«Jesús se quedó admirado al oír esto, y mirando a la gente que lo seguía dijo: «Les aseguro que ni siquiera en Israel he encontrado tanta fe como en este hombre»». Lucas 7: 9, DHH
EL CENTURIÓN ROMANO oyó hablar de Jesús y la fe nació en su corazón, porque su semilla brota en nuestro ser cuando escuchamos y leemos la Palabra de Dios. Conocía la grandeza de Jesús, su poder curativo y su autoridad, por eso dijo: «Señor, no te molestes, pues no soy digno de que entres bajo mi techo, por lo que ni aun me tuve por digno de ir a ti; pero di la palabra y mi siervo será sanado» (Lucas 7: 6, 7). El centurión sabía que si Jesús, como judío, entraba en casa de un gentil, quedaría ceremonialmente impuro. Por eso le pidió que tan solo pronunciara las palabras necesarias para que su siervo sanara. La fe da por sentado lo que todavía no ha ocurrido, nos da plena confianza en lo que sucederá, por eso cuando creemos, vemos.
La fe es un don de Dios que tiene su base en una dependencia absoluta de él, es la certeza de lo que se espera, una convicción de lo que no se ve (Hebreos 11: l). Algunos dicen que la fe no es ciega, al contrario, es el ojo que ve lo posible por suceder.
Los ancianos judíos habían recomendado al centurión a Cristo, diciendo: «Es digno» (Lucas 7: 4). Pero el centurión decía de sí mismo: «No soy digno» (v. 6). Sin embargo, el centurión confiaba en la misericordia del Salvador. Era un hombre amable y generoso.

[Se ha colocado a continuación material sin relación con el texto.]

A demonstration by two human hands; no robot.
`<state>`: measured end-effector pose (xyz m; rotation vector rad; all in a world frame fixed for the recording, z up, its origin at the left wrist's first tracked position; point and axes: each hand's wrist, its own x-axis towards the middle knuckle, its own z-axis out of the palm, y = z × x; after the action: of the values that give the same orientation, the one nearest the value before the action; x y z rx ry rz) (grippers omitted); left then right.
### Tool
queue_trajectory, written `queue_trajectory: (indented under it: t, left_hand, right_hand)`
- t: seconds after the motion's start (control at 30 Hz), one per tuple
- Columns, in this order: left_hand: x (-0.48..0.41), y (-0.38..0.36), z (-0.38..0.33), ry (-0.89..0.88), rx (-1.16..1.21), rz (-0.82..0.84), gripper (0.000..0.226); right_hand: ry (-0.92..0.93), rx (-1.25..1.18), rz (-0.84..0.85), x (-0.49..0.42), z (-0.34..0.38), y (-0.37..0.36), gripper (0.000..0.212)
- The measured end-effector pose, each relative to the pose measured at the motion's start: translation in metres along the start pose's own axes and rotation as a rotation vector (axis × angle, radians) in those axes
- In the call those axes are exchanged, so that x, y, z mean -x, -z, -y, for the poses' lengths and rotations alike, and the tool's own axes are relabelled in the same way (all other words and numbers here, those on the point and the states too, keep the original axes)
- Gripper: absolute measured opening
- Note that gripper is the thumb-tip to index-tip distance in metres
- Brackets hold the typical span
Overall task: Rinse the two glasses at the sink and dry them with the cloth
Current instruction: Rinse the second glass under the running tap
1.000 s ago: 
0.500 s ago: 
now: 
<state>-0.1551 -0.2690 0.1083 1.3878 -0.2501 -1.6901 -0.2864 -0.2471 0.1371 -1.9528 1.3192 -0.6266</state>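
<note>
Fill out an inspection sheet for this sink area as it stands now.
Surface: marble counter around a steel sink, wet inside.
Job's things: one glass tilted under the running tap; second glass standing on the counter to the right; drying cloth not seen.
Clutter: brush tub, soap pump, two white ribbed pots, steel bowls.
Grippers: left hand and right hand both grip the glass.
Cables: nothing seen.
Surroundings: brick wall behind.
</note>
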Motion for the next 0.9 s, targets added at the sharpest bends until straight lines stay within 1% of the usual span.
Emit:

Esa fe es la que necesitamos en este tiempo, una fe que cree en el Dios de lo imposible, lleno de poder y autoridad. «La fe ve a Jesús de pie como Mediador nuestro a la diestra de Dios. La fe contempla las mansiones que Cristo ha ido a preparar para aquellos que le aman. La fe ve el manto y la corona aparejados para el vencedor, y oye el canto de los redimidos» (Obreros evangélicos, cap. 56, p. 273).